→ Exercise aim
An exact copy of the listing is required, with its pictures removed.

→ Provided data
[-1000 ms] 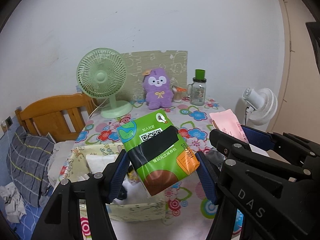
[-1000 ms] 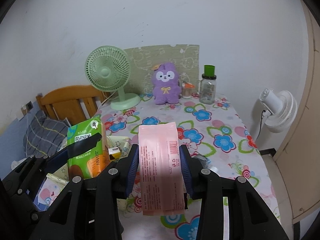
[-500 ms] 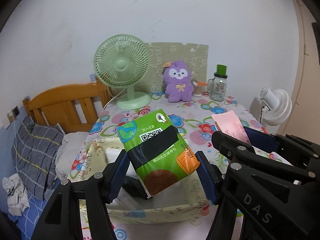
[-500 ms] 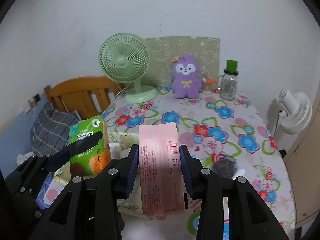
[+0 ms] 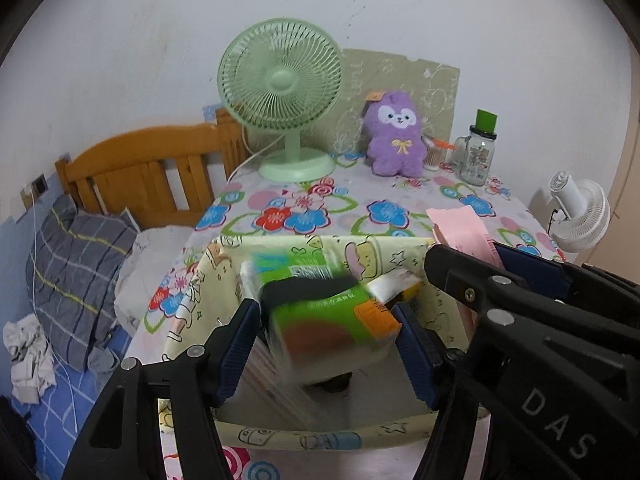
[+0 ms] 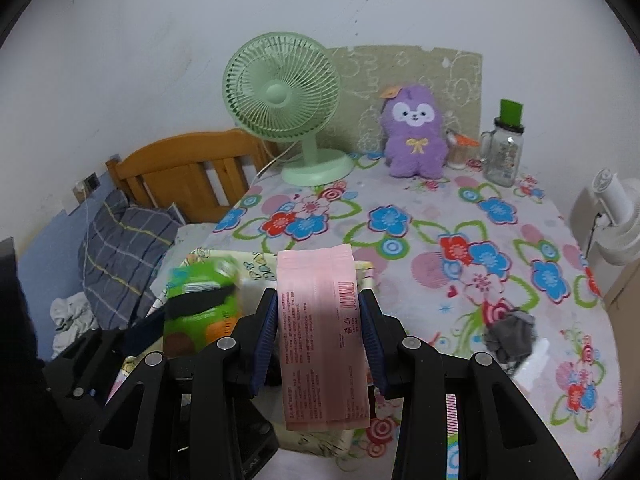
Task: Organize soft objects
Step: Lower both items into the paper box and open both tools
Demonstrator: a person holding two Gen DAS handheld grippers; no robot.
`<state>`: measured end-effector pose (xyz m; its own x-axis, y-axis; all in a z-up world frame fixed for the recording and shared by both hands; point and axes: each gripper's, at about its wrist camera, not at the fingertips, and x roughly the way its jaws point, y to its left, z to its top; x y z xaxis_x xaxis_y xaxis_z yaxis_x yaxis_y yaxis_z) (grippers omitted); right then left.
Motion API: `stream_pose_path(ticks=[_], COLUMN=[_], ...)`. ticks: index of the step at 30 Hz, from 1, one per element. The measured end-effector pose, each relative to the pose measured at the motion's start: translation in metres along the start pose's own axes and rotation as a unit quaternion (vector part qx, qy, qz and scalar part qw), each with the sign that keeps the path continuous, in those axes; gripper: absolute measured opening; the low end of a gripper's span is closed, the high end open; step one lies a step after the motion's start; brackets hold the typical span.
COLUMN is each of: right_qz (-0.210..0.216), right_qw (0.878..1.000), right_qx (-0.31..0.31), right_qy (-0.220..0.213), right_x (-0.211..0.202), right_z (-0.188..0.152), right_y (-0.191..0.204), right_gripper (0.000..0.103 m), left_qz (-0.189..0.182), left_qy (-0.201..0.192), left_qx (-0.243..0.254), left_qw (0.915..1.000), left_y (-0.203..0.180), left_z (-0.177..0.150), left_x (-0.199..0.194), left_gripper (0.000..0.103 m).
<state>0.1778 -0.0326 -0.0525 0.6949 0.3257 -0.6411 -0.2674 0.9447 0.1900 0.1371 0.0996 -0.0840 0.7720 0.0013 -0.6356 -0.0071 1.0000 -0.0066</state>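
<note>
A green tissue pack [image 5: 320, 320] shows blurred and tipped over between the blue pads of my left gripper [image 5: 326, 310], loose from them, just above the open yellow fabric bin [image 5: 280, 248]. The bin holds white packs and something dark. My right gripper [image 6: 317, 298] is shut on a flat pink pack [image 6: 320, 320], held upright over the bin's right side [image 6: 256, 264]. In the right wrist view the green pack [image 6: 200, 308] sits to the left of the pink one. A purple plush toy [image 6: 416, 136] stands at the back of the table, and a crumpled grey cloth [image 6: 512, 332] lies on the right.
A green desk fan [image 5: 280, 88] and a glass jar with a green lid [image 5: 478, 152] stand at the table's back edge. A white fan [image 5: 580, 212] is off the table's right side. A wooden bed headboard [image 5: 152, 172] and a checked pillow [image 5: 76, 272] lie to the left.
Both grippers moved forward and down over the fabric bin. The green pack, gripped upright before, has tipped flatter and dropped between the left pads. The pink pack stays gripped.
</note>
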Motion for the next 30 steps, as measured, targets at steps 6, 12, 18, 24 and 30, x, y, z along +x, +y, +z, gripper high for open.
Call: stream_pose_path(ticks=[6,12,18,24,30], right_qz=[0.004,0.019,0.019,-0.005,-0.016], right_qw=[1.0,0.999,0.999,0.999,0.999], right_qx=[-0.001,-0.002,0.009,0.01,0.01], right_qy=[0.017,0.033,0.033,0.036,0.028], right_x=[0.021,0.035,0.036,0.029,0.012], right_z=[-0.001,-0.005,-0.005,-0.006,-0.007], right_y=[0.003,0.007,0.005,-0.004,-0.015], right_gripper=[0.043,0.045,0.075,0.078,0.079], left_qz=[0.011,0.021,0.025,0.019,0.017], left_qy=[0.004,0.006,0.015,0.016,0.009], left_qx=[0.0,0.016,0.011,0.003,0.001], left_qw=[0.9999,0.9996,0.9995,0.9997,0.9998], left_y=[0.007,0.007,0.01,0.009,0.0], left_z=[-0.004,-0.008,-0.012,-0.011,-0.007], left_x=[0.01,0.013,0.015,0.011,0.002], left_gripper=[0.084,0.089,0.09,0.09,0.093])
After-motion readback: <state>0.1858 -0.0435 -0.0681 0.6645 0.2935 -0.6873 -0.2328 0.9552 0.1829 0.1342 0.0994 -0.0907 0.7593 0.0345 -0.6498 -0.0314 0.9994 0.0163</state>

→ Output for this exercise
[-1000 ms] 
[-1000 ms] 
[-500 ms] 
[-500 ms] 
[+0 ms] 
[+0 ms] 
Task: Organize soft objects
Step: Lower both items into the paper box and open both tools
Demonstrator: a person holding two Gen DAS handheld grippers; no robot.
`<state>`: measured end-effector pose (xyz m; its own x-axis, y-axis; all in a z-up world frame fixed for the recording and shared by both hands; point and axes: each gripper's, at about its wrist camera, not at the fingertips, and x roughly the way its jaws point, y to its left, z to its top; x y z xaxis_x xaxis_y xaxis_z yaxis_x yaxis_y yaxis_z) (grippers omitted); right then left.
Motion API: `stream_pose_path(ticks=[_], COLUMN=[_], ...)`. ticks: index of the step at 30 Hz, from 1, one per element. The measured end-effector pose, each relative to the pose measured at the motion's start: translation in metres along the start pose's own axes and rotation as a unit quaternion (vector part qx, qy, qz and scalar part qw), each with the sign that keeps the path continuous, in those axes; gripper: absolute measured opening; the low end of a gripper's span is closed, the high end open; step one lies a step after the motion's start; brackets hold the typical span.
COLUMN is each of: right_qz (-0.210..0.216), right_qw (0.878..1.000), right_qx (-0.31..0.31), right_qy (-0.220..0.213), right_x (-0.211..0.202), right_z (-0.188..0.152), right_y (-0.191..0.204), right_gripper (0.000..0.103 m), left_qz (-0.189..0.182), left_qy (-0.201..0.192), left_qx (-0.243..0.254), left_qw (0.915..1.000), left_y (-0.203..0.180), left_z (-0.177..0.150), left_x (-0.199..0.194), left_gripper (0.000..0.103 m).
<state>0.1778 -0.0326 -0.0525 0.6949 0.3257 -0.6411 -0.2674 0.9447 0.1900 0.1371 0.0996 -0.0840 0.7720 0.0013 -0.6356 -0.0071 1.0000 -0.0066</state>
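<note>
A green tissue pack [image 5: 320, 320] shows blurred and tipped over between the blue pads of my left gripper [image 5: 326, 310], loose from them, just above the open yellow fabric bin [image 5: 280, 248]. The bin holds white packs and something dark. My right gripper [image 6: 317, 298] is shut on a flat pink pack [image 6: 320, 320], held upright over the bin's right side [image 6: 256, 264]. In the right wrist view the green pack [image 6: 200, 308] sits to the left of the pink one. A purple plush toy [image 6: 416, 136] stands at the back of the table, and a crumpled grey cloth [image 6: 512, 332] lies on the right.
A green desk fan [image 5: 280, 88] and a glass jar with a green lid [image 5: 478, 152] stand at the table's back edge. A white fan [image 5: 580, 212] is off the table's right side. A wooden bed headboard [image 5: 152, 172] and a checked pillow [image 5: 76, 272] lie to the left.
Both grippers moved forward and down over the fabric bin. The green pack, gripped upright before, has tipped flatter and dropped between the left pads. The pink pack stays gripped.
</note>
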Motion for the next 30 steps, as measured, targets at steps 6, 12, 18, 24 and 30, x, y, z along +x, +y, +z, gripper high for open.
Call: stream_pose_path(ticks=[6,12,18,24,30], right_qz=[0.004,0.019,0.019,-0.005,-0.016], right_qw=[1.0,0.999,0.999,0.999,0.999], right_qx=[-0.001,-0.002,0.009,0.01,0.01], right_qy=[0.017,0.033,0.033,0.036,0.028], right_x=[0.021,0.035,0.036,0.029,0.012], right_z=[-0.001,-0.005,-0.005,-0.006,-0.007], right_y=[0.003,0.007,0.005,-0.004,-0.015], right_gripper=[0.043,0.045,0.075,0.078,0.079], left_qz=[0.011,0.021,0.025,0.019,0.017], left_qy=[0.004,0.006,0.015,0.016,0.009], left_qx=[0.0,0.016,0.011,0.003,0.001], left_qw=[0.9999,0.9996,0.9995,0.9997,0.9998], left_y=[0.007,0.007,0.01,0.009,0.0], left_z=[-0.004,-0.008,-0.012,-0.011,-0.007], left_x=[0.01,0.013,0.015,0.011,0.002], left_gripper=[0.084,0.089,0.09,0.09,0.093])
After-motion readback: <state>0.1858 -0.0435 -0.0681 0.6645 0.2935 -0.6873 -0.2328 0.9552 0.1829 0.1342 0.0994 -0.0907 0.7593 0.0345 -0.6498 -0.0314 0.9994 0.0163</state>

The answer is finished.